→ **Exercise goal**: Repeat exactly the lines of the listing below, please, starting with the first and ending with the line containing "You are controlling"; leave out the rest.

BEGIN The data

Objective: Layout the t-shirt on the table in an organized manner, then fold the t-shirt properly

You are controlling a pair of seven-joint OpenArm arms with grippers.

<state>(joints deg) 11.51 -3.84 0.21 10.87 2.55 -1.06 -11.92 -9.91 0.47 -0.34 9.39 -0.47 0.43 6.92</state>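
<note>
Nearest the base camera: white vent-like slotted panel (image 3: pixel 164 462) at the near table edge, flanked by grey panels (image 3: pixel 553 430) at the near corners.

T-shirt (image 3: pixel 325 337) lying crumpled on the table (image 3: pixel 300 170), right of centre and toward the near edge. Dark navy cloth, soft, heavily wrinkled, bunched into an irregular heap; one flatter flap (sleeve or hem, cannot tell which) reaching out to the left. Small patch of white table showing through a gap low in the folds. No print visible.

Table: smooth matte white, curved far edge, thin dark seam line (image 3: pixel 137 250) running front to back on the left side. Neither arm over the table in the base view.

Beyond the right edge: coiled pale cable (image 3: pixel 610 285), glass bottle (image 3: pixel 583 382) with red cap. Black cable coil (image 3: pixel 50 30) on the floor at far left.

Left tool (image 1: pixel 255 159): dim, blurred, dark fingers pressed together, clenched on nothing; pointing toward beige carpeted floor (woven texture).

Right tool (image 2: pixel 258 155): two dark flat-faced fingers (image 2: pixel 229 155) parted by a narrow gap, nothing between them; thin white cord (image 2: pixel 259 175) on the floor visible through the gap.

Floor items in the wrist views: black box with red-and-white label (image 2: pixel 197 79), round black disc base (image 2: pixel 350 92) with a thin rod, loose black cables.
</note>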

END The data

→ **Written solution**:
Objective: Layout the t-shirt on the table in an organized manner, then fold the t-shirt properly

You are controlling a pair of seven-joint OpenArm arms with grippers.

Besides this answer, nothing more is needed.